Cette protection prend effet le jour de la demande et prend fin :
 
  • 2 mois après la date de fin de la formule souple de travail. Si la demande du travailleur est reportée, le travailleur est également protégé pendant cette période de report ; ou
  • 2 mois après la date du refus de la demande par l’employeur ; ou
  • 2 mois après la date de début demandée, dans toutes les autres situations où la formule souple de travail n’a pas été entamée.
 
Charge de la preuve auprès de l’employeur
 
La protection contre le licenciement implique qu’en cas de licenciement pendant cette période, il incombe à l’employeur de prouver que le licenciement est fondé sur des motifs étrangers à la formule souple de travail.
 
Toute mesure préparatoire de l’employeur prise pendant la formule souple de travail est assimilée à un licenciement.

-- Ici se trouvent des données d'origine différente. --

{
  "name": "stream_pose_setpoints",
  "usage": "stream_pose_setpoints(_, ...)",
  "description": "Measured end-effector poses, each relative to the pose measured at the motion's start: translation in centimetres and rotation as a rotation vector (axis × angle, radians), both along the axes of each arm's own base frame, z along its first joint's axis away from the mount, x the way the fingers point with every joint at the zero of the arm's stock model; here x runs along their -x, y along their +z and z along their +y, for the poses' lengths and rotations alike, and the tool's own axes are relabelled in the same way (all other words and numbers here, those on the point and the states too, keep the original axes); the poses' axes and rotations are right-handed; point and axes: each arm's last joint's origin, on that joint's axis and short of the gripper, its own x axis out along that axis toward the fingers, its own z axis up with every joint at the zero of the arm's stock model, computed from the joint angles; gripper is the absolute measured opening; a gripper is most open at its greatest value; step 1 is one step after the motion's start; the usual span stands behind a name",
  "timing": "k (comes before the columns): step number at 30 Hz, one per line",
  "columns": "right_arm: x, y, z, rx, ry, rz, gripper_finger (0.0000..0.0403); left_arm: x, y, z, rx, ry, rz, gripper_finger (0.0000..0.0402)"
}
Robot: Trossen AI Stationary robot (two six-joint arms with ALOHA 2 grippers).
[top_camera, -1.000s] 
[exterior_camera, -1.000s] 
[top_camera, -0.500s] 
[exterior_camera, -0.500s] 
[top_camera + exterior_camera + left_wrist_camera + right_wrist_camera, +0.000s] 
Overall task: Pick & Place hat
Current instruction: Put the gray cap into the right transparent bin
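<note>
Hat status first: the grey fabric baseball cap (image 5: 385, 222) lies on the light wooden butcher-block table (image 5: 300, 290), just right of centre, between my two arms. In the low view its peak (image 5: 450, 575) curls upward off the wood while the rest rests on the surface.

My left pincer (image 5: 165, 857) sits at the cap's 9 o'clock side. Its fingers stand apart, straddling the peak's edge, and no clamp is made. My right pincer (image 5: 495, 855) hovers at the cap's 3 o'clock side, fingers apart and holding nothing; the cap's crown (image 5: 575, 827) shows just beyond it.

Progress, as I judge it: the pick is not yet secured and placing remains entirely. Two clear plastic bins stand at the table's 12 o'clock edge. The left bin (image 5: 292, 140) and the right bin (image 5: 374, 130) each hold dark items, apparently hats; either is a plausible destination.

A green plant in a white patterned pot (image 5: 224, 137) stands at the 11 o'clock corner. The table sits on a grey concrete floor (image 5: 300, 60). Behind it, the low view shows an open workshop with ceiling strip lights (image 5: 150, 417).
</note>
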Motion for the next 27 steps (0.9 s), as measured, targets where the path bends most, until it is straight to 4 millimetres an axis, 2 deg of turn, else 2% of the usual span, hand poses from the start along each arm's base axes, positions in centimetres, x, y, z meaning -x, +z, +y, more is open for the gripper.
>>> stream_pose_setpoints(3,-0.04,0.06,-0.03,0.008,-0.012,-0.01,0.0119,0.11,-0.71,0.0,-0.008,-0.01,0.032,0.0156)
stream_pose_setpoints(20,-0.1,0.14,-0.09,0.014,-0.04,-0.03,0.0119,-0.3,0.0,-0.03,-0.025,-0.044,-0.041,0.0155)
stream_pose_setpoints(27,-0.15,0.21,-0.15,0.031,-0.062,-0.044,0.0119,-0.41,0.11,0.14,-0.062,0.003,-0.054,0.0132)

Si l’employeur ne peut pas fournir cette preuve, il encourt une indemnité correspondant au minimum à 4 mois et au maximum à 6 mois de rémunération.

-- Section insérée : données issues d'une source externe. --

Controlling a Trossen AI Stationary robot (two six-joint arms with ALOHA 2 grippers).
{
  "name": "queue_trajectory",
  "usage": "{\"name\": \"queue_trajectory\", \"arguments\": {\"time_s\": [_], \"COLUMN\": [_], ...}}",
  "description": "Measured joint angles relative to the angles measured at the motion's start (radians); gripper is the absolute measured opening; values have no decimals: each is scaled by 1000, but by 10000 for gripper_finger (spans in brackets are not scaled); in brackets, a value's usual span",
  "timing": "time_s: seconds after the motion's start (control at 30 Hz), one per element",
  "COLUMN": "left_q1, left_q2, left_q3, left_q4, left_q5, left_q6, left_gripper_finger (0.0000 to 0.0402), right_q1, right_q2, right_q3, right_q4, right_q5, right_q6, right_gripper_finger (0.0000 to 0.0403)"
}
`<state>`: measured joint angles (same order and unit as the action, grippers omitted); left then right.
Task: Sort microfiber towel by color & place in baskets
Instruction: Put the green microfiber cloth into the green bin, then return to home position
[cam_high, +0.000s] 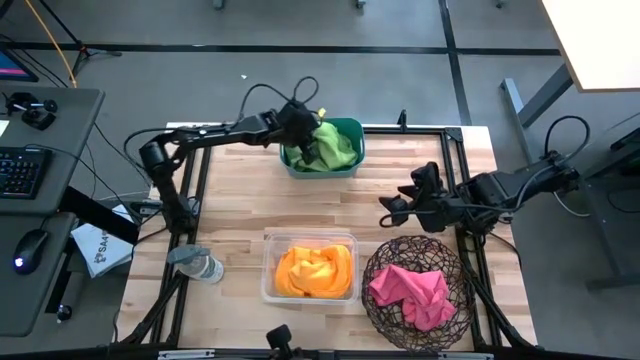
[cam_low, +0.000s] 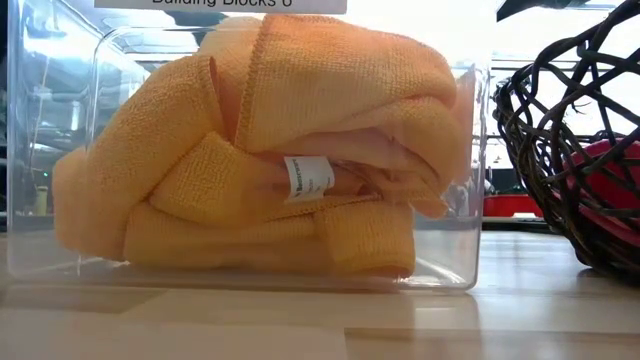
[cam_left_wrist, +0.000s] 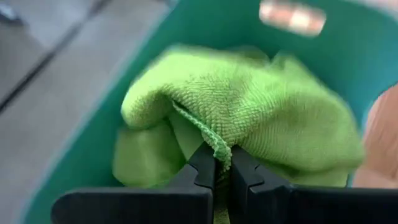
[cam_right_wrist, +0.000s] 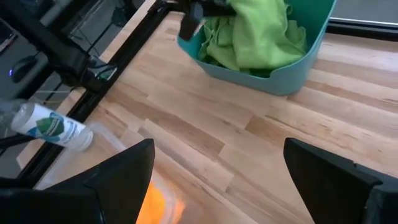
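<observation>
A white sewn-in tag (cam_low: 309, 178) shows on the looped yellow-orange towel (cam_low: 270, 150) in the clear bin (cam_high: 270, 285) at 6 o'clock; its print is unreadable. At 12 o'clock, the left gripper (cam_left_wrist: 222, 169) is clamped on a nubby lime green towel (cam_left_wrist: 249, 118) inside the teal tub (cam_high: 352, 130). The right gripper (cam_high: 392, 207) hovers at 3 o'clock, fingers spread, above the round wire basket (cam_high: 385, 300) holding the pink towel (cam_high: 412, 288).

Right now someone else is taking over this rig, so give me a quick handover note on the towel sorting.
Left end effector: shut on the green towel, over the teal tub at the table's far side.
Right end effector: open, empty, hovering beside the wire basket.
Orange towel lies in the clear bin; pink towel lies in the wire basket.
Done: all visible towels sorted by color; none loose on the table.
Left: release the green towel into the tub, then pull both arms back.
</observation>
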<state>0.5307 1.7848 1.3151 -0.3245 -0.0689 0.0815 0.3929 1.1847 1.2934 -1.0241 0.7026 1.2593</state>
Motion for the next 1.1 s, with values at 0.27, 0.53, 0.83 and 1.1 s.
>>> {"name": "queue_trajectory", "arguments": {"time_s": [0.27, 0.53, 0.83, 1.1], "left_q1": [-14, -21, -21, -83], "left_q2": [103, 60, -104, -325], "left_q3": [102, 103, 103, 60], "left_q4": [-160, -153, -166, -167], "left_q5": [-19, -3, 24, 209], "left_q6": [-85, -131, -190, -311], "left_gripper_finger": [9, 99, 205, 216], "right_q1": [-47, -48, -48, -73], "right_q2": [0, 0, 0, 0], "right_q3": [0, 0, 0, 0], "right_q4": [3, 2, -13, -30], "right_q5": [-32, -50, -12, 23], "right_q6": [-10, -29, -26, -15], "right_gripper_finger": [353, 353, 353, 353]}}
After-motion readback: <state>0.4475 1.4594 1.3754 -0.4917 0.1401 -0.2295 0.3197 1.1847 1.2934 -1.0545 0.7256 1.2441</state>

Les indemnités fixées dans le cadre de la protection contre les traitements défavorables ou de la protection contre le licenciement ne sont pas cumulables entre elles.
 
En outre, les indemnités ne sont pas cumulables avec toute autre indemnité de protection contre le licenciement, y compris une indemnité pour abus de licenciement. Elles ne peuvent pas non plus être cumulées avec une indemnité due en cas de discrimination sur la base du critère protégé des responsabilités familiales inscrit dans la loi du 10 mai 2007 tendant à lutter contre la discrimination entre les femmes et les hommes.
 
En revanche, l’indemnité peut être cumulée avec une indemnité de préavis, une indemnité de non-concurrence, une indemnité d’éviction ou une indemnité complémentaire payée en plus des allocations sociales.
Les dispositions de la CCT no 162 entrent en vigueur le 1er octobre 2022.